This project simulates a multi-region global economy grounded in biophysical principles. Unlike traditional macroeconomic models that treat money and resources as abstract quantities, this simulation enforces that all real economic activity—production, extraction, and trade—is ultimately constrained by primary resource flows and the finite capacity of the environment to absorb waste.

The model is designed to explore long-term dynamics where technological innovation, resource depletion, and environmental limits are the primary drivers of growth, stability, and inequality.

Core Concepts: A Biophysical Economic Engine

The simulation is built on a set of core concepts that model the economy not as an abstract system of accounts, but as a living, resource-dependent metabolism.

1. A Three-Tiered Monetary System: The Financial Metabolism

The economy operates with a physically-grounded monetary system that mirrors cellular bioenergetics, ensuring financial claims are tied to the real capacity to perform work.

  • High-Potential Capital (eATP): The primary settlement asset, analogous to Adenosine Triphosphate. Only eATP can be "hydrolyzed" to finance real work—manufacturing, resource extraction, logistics, and even the use-phase of consumer goods. It is the ultimate unit of account for physical value creation.
  • Working Capital (eADP): The result of spending eATP. It represents capital that has been deployed into the economy and cannot be used for new production until it is "recharged."
  • Deep Reserves (eAMP): A non-circulating asset whose accumulation signals systemic financial distress or a severe lack of recapitalization opportunities, much like a cell running out of energy.

Recapitalization (eADPeATP) is performed by regional Capital Banks (the "mitochondria" of the economy) and is strictly collateralized by verified primary resource flows (e.g., energy generation). Surplus generation is used to charge regional storage, creating a buffer against volatility. This prevents the unbacked creation of settlement-grade liquidity. Furthermore, eATP is subject to a holding cost (demurrage), a small negative interest rate that encourages productive investment over sterile hoarding.

2. Production as Transformation: The Holistic Profit Motive

Economic activity is modeled as a network of production functions where sectors transform goods into other goods. The incentive to produce is driven by a comprehensive profit motive (Affinity), which forces agents to account for total system costs:

  • Market prices of inputs and outputs.
  • The shadow price of primary resources (μ), representing the cost of recapitalizing the capital spent.
  • The shadow price of environmental capacity (λ), an endogenously determined Pigouvian tax on negative externalities.

A production process is only profitable—and therefore undertaken—if its expected revenue exceeds the full cost of its material inputs and its primary resource and environmental footprints.

3. Binding Environmental Constraints: The Finite Sink

The environment is modeled as a stock of pollutants that accumulates from economic activity and is reduced by a natural assimilation rate. The capacity of this "sink" is finite. Every economic process—including the final consumption of goods—generates a dissipation cost that adds to the pollutant stock. The shadow price λ is not set by a regulator but is adjusted by an endogenous controller that steers the system's emission flows toward a sustainable target utilization level. As the system approaches its environmental limits, λ rises, rendering high-externality production unprofitable and forcing a hard ceiling on unsustainable economic throughput.

4. Macroprudential Stability: The Financial Circuit Breaker

The financial health of each regional economy is measured by its Capital Adequacy Ratio (AEC), a metric analogous to a bank's liquidity coverage ratio. This ratio reflects the availability of high-potential eATP relative to total circulating capital. The system features an automatic stabilizer (an "AMPK-like gate") where a low regional AEC automatically throttles the rates of all production activities. This macroprudential mechanism acts as a circuit breaker, preventing a "run on the bank" by forcing the economy to conserve its settlement liquidity during periods of stress, thereby avoiding systemic collapse.
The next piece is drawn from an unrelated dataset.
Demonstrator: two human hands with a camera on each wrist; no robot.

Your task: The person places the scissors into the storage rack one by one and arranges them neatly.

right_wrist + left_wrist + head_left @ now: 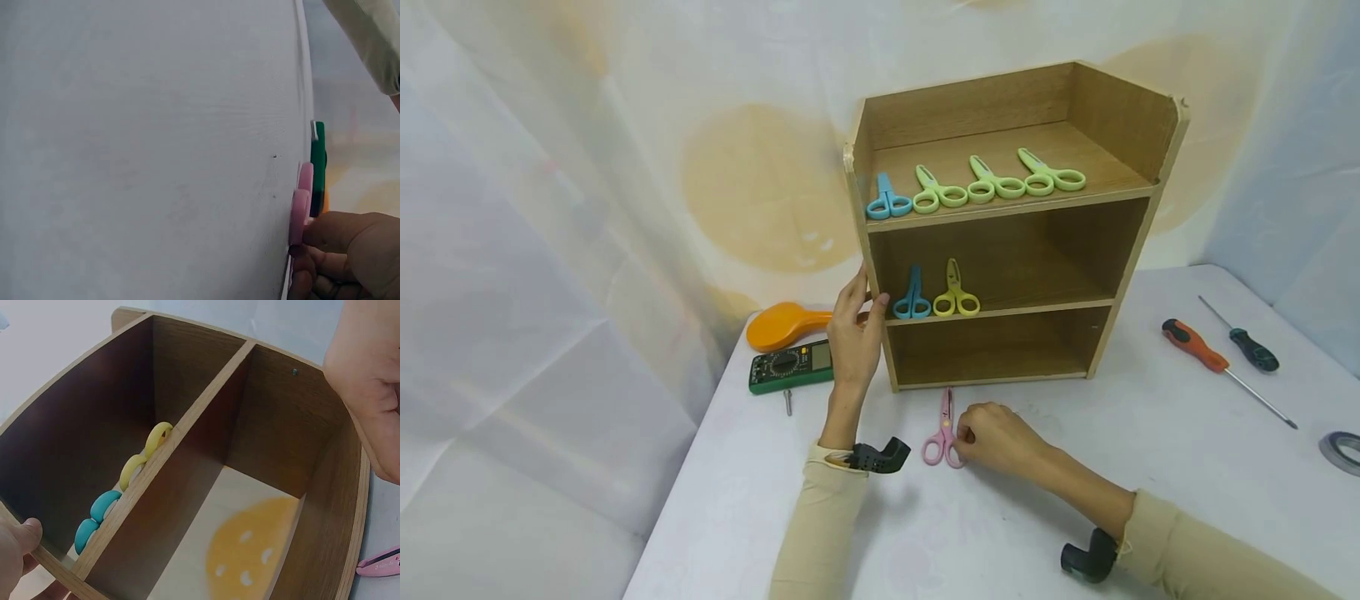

5. Nominal Overlays: Fiat and Crypto as Coordination Layers

Fiat and crypto currencies are not removed but are modeled as coordination and credit layers that sit on top of the biophysical economy. They serve as units of account, facilitate price discovery, and warehouse risk, but they cannot settle physical transactions. Their only bridge to the real economy is a regulated FX valve that allows agents to convert nominal assets into eADP (not eATP) under spreads and regional caps. These caps are tied to recent physical eATP generation, ensuring that nominal credit creation cannot outpace the real economy's capacity to perform work.

Endogenous Dynamics: The Engine of Change

The model includes several interconnected feedback loops that drive long-term economic evolution.

Resource Extraction and Depletion

A subset of goods are non-renewable resources with finite reserves. As reserves are depleted, the marginal cost of extraction rises (in terms of both primary resources and environmental externalities), creating endogenous Hubbert-style production peaks and forcing the economy to adapt to increasing scarcity.

Innovation and Productivity Growth

Innovation is the primary escape valve from physical limits. Agents can invest in a regional Technology Stock (T), which improves productivity by reducing the primary resource intensity (ξ), environmental intensity (σ), or increasing the catalytic rate (k) of production processes.

Agent Behavior: Heterogeneity and Self-Interest

Agents possess a "greed" trait that creates a spectrum of economic behaviors, influencing their sensitivity to prices, their propensity to save, and their willingness to invest in long-term technology and infrastructure versus immediate consumption.

Demography and Wealth Transfer

Regional birth and death rates are tied to economic health (AEC), creating a two-way feedback loop between prosperity and population size. Inheritance rules, skewed by the "greed" of heirs, allow for the study of how behavioral traits and wealth transfer mechanisms shape long-term inequality.

Stability and Invariants

To support long-horizon runs without numerical artifacts, the engine now enforces several stability-by-design principles:

  • Stable Price Dynamics: Prices update in log-space with a trust region and a slow EMA anchor. This preserves the directionality of price adjustments while preventing overflow, underflow, and random-walk drift over tens of thousands of steps.
  • Well-Posed Demand: Agent choice probabilities are calculated from bounded logits and include an "outside option." This ensures the softmax function is always well-defined, even if all market goods become prohibitively expensive for some agents.
  • Physical Absorptive Caps: Regional investment in innovation and storage is bounded by a multiple of the exergy recharged in that step (eATP minted). This ties nominal budgets to real physical throughput, preventing runaway investment aggregation.
  • Irreducible Biophysical Floors: Effective exergy (ξ_eff) and sink (σ_eff) intensities cannot fall to exactly zero. These small but non-zero floors reflect irreducible physical costs and externalities, and prevent 0/0 errors in allocation logic.
  • Strictly Positive Innovation Allocation: Innovation budgets are allocated across production processes using a softmax function over their environmental intensities (σ_eff). This ensures investment is directed toward dirtier processes but never completely ignores any process, avoiding numerical instability.
  • Fail-Fast Finite Checks: During development and testing, the simulation can be run in a strict mode that immediately raises an error if any non-finite value (NaN, Inf) appears in a key state tensor. This is enabled by default and can be disabled for performance-critical runs by setting the environment variable ATP_STRICT_FINITE=0.

How to Run the Simulation

This project uses uv for package management and PyYAML for configuration.

  1. Install uv:

    pip install uv
  2. Create a virtual environment and install dependencies: This will install torch, typer, numpy, matplotlib, and pyyaml.

    uv venv
    uv pip install -e .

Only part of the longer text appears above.